My budget is tight myself because of healthcare costs so I have to hunt down deals when I wanna splurge. For me this was one of those rare can't go wrong deals. Yeah, it's about $180 for the audiobooks over the course of the year, but there is always a way to save $15/month. Plus it's something I like to treat myself to when I can anyway. And for you I was seeing ya had one leetle-un that might be at an age where hearing a story being read might help with the fun of being read to and the idea of books as entertainment. 

If the audio books are a hit at home, I find lots of nice deals for used books on CD/dvd/cassette either on eBay and often on Amazon. I mean even Harry Potter for as cheap as $9.99 for one on cassette tape...others even cheaper.

Oh, if you do not have an Audible enabled MP3 player, your Kindle is Audible enabled. Also you can burn them to DVD/CD (legit) then rip them back to a standard MP3 format that any player can play...or just use the CD/DVD in your regular player...also you can just play the Audible books on your computer too.

Sorry about forgetting ya need a player that supports Audible format books so I thought I should mention it as well as offer some work around. And really it's not as difficult as it sounds...hehehehe....really!! 
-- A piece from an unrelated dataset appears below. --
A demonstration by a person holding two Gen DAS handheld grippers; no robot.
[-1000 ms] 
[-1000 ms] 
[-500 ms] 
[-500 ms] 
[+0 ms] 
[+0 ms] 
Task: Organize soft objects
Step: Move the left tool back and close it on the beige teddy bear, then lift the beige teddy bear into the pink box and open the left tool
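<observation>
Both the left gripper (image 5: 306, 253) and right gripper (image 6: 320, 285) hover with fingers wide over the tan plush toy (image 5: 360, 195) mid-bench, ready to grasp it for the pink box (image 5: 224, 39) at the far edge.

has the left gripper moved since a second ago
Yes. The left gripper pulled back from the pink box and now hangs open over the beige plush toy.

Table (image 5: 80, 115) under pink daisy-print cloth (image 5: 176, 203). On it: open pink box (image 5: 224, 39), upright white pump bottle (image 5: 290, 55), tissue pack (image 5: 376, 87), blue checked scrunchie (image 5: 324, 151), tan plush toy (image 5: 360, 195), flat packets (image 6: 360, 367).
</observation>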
Have FUN, hope it works out for ya!

*EDIT: *Oops!! Seems somewhere along the line Audible removed the ability to burn books to a DVD in MP3 format. So now you can only burn them in he standard Audible format unless one can find older copies of either Audible Manager or Goldwave software. But Audible capable MP3 players are not too spendy and ya might even have one already...I hope!!


----------



## Neversleepsawink;) (Dec 16, 2008)

Thats awesome! My son is 8 and loves to read, but has trouble.  So maybe I will buy some books for him, that will give him practice.  My hubby said he'd buy it for me!  YAY!


----------



## brecklundin (Jan 21, 2010)

Neversleepsawink;) said:


> Thats awesome! My son is 8 and loves to read, but has trouble. So maybe I will buy some books for him, that will give him practice. My hubby said he'd buy it for me!  YAY!
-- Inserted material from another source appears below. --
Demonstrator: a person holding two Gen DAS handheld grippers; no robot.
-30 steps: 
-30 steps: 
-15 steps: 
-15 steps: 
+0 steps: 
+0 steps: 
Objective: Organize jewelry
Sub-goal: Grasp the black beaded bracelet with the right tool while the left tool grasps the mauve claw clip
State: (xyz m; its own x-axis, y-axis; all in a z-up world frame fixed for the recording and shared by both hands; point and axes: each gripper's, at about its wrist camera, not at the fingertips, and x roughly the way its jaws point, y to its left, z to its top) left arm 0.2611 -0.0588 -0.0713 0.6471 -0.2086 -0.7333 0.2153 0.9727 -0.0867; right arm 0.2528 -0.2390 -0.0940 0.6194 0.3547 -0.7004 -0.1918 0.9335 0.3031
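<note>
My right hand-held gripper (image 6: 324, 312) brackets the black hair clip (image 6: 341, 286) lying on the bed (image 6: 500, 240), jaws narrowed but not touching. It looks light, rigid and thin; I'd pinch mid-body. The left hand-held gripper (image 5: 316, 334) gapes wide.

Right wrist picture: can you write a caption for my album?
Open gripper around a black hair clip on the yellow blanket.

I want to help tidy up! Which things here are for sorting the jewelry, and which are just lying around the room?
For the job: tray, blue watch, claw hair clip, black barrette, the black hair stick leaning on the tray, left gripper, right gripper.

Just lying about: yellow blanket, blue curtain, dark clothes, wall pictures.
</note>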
super and happy BD!!  Nice that the deal will let your leetle guy join in the fun and learn some things as well. 

Now ya just gotta think about a case for protection. Main this is get something that will protect the display panel from impacts and also, the real screen killer for all readers, twisting pressure. There are oodles of them which to choose. I prefer to remove my reader from it's cover for reading and added one of the silicon/rubber slip covers rather than a skin because it does offer a better feel to me as well as some protection from the normal marks which come from use.

If ya have a cover for your K1, it technically won't work but hey, as long as it protects the panel until you can find a style that works for you. I like the A-frame/apron style covers which can be used to prop up the reader when I am reading hands free using TTS usually with the volume turn off...you need to read a fast enough to keep up but the pages will change automagically. uses more power but it can work.
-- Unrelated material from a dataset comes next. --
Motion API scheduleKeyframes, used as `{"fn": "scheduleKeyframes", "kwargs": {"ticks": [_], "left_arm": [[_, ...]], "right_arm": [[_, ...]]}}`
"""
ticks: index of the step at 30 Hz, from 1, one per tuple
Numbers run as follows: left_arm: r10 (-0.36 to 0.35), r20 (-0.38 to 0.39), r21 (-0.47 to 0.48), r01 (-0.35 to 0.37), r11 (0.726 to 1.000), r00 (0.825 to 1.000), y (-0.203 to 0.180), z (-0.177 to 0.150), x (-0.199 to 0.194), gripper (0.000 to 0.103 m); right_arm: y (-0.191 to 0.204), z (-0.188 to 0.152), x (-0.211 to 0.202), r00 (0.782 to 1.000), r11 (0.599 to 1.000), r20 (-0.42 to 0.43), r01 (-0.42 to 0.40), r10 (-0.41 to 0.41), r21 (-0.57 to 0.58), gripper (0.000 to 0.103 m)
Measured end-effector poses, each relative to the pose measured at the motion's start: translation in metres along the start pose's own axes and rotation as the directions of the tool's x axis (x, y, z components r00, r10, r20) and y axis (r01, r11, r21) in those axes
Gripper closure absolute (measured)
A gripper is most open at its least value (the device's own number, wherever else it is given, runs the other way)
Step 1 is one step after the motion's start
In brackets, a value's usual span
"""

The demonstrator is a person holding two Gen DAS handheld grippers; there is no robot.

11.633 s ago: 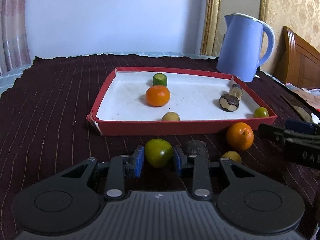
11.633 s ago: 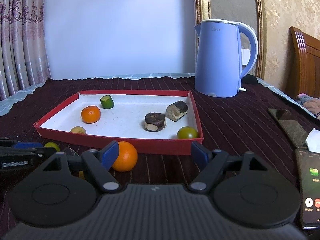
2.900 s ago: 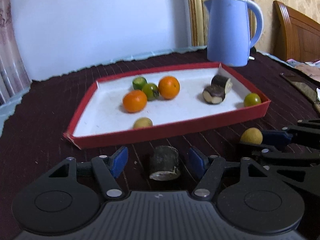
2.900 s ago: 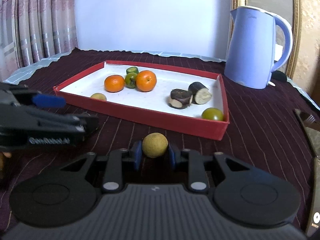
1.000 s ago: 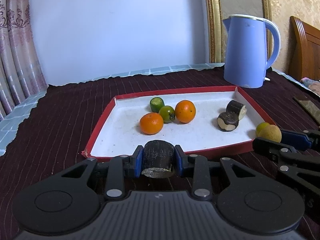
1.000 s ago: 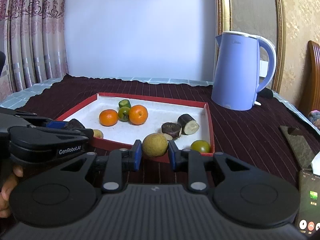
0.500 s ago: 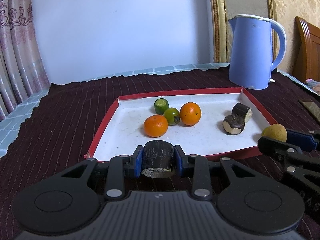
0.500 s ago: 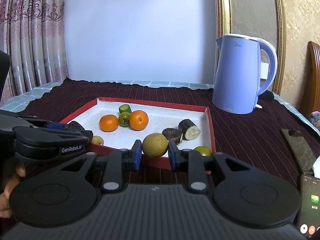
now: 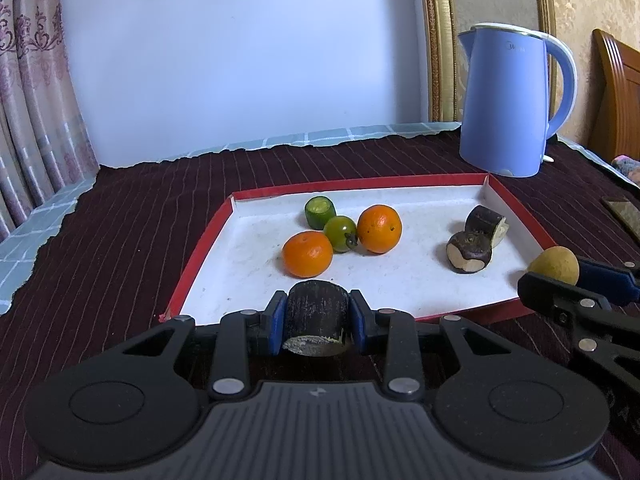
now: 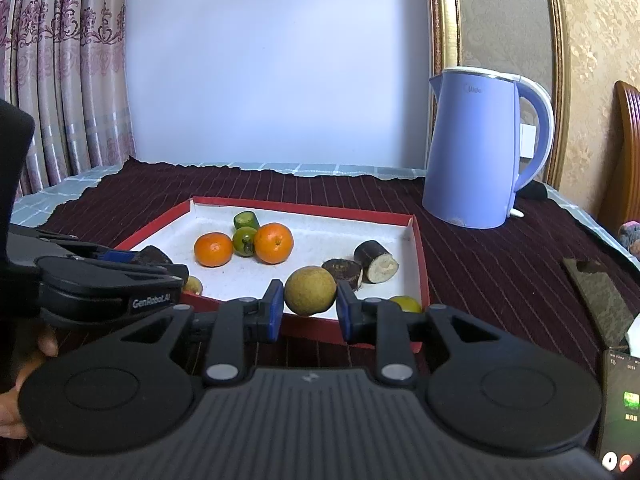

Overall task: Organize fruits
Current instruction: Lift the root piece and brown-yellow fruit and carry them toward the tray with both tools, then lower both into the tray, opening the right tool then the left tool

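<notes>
Closest to the lens, bottom centre of each wrist view: the left gripper (image 9: 316,322) is pinching a dark sugarcane chunk (image 9: 317,322) between its blue pads, and the right gripper (image 10: 309,312) is clamped on a round tan fruit (image 10: 310,290). Both are held just over the near edge of the red tray (image 10: 316,326).

Counting what's inside the tray, from the right wrist view: two oranges (image 10: 213,249) (image 10: 273,243), one green tomato (image 10: 244,241) wedged between them, one green cut piece (image 10: 246,220) behind those, and two more dark cane chunks (image 10: 343,272) (image 10: 376,267) on the right side, touching each other. There are also two smaller yellowish fruits: one (image 10: 193,284) is half hidden behind the left gripper at middle left, the other (image 10: 406,304) peeks out behind the right gripper's finger, so I can't tell exactly how either sits.

Cut off at the lower right edge: a phone (image 10: 620,412) with its screen lit. A second dark flat thing (image 10: 600,300) lies above it, hard to make out.

The surface is a dark maroon striped cloth (image 10: 500,272). One blue kettle (image 10: 480,148) stands at upper right, with patterned curtains (image 10: 60,60) at upper left and a pale wall between.
</notes>
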State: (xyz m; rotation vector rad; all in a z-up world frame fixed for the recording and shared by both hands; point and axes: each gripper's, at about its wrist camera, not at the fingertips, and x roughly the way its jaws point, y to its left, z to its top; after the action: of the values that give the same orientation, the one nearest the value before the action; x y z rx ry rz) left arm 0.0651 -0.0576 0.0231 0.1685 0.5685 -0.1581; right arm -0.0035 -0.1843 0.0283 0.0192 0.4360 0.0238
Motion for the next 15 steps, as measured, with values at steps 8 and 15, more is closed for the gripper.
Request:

Where I live I am lucky and can read outside almost every day on my new deck I built but still have to cover....after....coughcough....three years....coughcough....hehehehe, but the sun reflects off the white case too much for me so the silicon slipcover thing I bought is black and works great outside. Plus I liked the rubber back of my old K1, having RA it can be difficult to hold some things and the metal back of the K2i/K2 just felt odd. So the silicon diaper thingy solved that for me as well....but I would hold off on that until ya know. I always wanted to make my own DIY cover like some have done from an old leather bound book. I still might kludge something like that up one day.

But hey, you are are the "regular" here and lots of folks can offer all sort of input...so it's fun you were able to swing a new device this way rather than used...and I am naturally cheap so anytime I can save a buck or hundred I am happy to and pass along the info. 

We bought two of these (the silicone thingy):
http://www.amazon.com/gp/product/B002SLSB3C/ref=oss_product

And two of these M-Edge covers (mine is the cool green and hers is black...I am thinking of switching to the cocoa brown one though but we'll see:
http://www.amazon.com/gp/product/B001S08Y22/ref=oss_producthttp://www.amazon.com/gp/product/B001S08Y22/ref=oss_product

My prob with the covers is they are so spendy for what they do...still a used cover is fine mine was a prezzie to me and hers was a prezzie to her...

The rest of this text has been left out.